Koagne Longpa Tamo Silas | Neuroinformatics | Pioneer Researcher Award

Mr. Koagne Longpa Tamo Silas | Neuroinformatics | Pioneer Researcher Award

Mr.ย  Koagne Longpa Tamo Silas, University of Dschang, Cameroon.

Koagne Longpa Tamo Silas is a dedicated researcher in the field of medical physics, specializing in automation, artificial intelligence, and electronic system design. His academic journey from Bamenda State University to Dschang State University reflects his continuous pursuit of knowledge and innovation. His contributions to circuit simulation, embedded systems, and artificial neural networks have established him as a promising figure in medical physics.

Profile

Google Scholar

๐ŸŽ“ Early Academic Pursuits

Born on July 12, 1998, in Mbouda, Cameroon, Koagne Longpa Tamo Silas displayed a keen interest in science and technology from a young age. His passion for physics and engineering led him to pursue higher education at Bamenda State University, where he embarked on an academic journey in Electrical and Power Engineering. His undergraduate studies, from November 2015 to August 2018, laid the foundation for his expertise in electrical systems, automation, and circuit design.
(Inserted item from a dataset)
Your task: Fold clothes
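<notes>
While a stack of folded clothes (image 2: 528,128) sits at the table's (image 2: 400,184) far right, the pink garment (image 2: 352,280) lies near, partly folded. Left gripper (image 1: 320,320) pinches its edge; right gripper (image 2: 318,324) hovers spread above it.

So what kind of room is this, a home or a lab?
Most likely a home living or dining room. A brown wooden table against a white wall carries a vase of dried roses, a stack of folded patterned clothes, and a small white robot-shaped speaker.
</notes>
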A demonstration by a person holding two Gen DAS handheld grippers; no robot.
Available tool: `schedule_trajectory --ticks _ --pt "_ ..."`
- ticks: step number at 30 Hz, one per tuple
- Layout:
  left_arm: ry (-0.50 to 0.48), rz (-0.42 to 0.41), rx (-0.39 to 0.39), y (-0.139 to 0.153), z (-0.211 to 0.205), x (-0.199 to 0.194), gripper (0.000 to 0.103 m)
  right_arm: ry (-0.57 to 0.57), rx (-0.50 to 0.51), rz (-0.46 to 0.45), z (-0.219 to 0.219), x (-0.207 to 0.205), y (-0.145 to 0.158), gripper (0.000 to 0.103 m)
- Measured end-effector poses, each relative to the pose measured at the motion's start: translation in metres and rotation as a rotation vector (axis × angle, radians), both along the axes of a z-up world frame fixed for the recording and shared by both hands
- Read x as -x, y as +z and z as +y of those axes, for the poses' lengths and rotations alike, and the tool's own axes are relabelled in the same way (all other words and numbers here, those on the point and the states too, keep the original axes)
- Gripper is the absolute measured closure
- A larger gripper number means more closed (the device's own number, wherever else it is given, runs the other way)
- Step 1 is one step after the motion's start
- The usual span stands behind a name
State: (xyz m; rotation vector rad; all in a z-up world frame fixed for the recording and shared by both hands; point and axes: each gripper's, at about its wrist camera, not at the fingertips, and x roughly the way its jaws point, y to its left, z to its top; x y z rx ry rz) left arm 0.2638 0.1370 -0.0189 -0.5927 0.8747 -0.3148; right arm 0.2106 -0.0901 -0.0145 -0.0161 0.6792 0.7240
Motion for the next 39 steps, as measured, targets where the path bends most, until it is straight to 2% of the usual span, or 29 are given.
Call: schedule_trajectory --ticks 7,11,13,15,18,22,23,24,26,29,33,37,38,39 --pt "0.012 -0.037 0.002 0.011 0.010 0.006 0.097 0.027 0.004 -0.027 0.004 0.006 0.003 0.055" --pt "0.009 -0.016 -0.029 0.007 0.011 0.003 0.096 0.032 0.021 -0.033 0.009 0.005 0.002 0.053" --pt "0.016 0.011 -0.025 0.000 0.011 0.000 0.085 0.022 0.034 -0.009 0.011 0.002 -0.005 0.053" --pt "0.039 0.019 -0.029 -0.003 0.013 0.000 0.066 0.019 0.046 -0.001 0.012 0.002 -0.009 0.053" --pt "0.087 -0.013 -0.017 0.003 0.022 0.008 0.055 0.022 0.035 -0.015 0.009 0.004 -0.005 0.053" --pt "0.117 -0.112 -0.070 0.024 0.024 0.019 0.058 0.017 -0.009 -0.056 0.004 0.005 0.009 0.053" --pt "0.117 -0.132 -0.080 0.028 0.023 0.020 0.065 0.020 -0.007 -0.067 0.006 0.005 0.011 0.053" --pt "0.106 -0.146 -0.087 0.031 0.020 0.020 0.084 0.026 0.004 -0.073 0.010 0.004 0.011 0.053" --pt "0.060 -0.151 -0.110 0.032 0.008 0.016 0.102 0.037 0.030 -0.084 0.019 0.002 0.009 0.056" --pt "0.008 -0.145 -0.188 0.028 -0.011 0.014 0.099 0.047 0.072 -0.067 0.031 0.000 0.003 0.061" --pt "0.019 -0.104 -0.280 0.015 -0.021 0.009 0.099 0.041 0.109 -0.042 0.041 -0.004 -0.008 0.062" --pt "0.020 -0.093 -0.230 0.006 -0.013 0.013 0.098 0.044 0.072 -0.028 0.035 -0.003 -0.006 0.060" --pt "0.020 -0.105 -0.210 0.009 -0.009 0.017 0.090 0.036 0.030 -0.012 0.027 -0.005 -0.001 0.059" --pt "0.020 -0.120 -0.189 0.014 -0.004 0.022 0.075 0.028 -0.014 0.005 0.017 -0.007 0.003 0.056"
Eager to expand his knowledge, he continued his postgraduate studies in the same field at Bamenda State University from September 2018 to July 2020, honing his skills in power engineering and applied electronics.

๐Ÿš€ Professional Endeavors

Determined to deepen his expertise, Koagne Longpa Tamo Silas transitioned into the field of physics, enrolling as a Ph.D. student at Dschang State University in December 2022. His academic pursuits in the Department of Physics align with his interests in medical physics, where he integrates automation, applied computer science, and electronics to innovate in the field. As a dedicated researcher, he continues to engage with the Faculty of Science at Dschang State University, contributing to the academic and scientific community with his research in medical physics and embedded systems.

๐Ÿค– Contributions and Research Focus

Koagne Longpa Tamo Silas has dedicated his research efforts to the intersection of medical physics, automation, and artificial intelligence. His work encompasses Analog Artificial Neural Networks, Embedded Systems, Circuit Simulation, Digital and Analog Electronics, and Microcontroller Programming. His proficiency in tools like Spice Simulation, Cadence Virtuoso, and Electronic Design Automation allows him to design and optimize medical devices and automated systems. His research aims to enhance diagnostic and therapeutic tools in medical physics by leveraging artificial intelligence and embedded systems.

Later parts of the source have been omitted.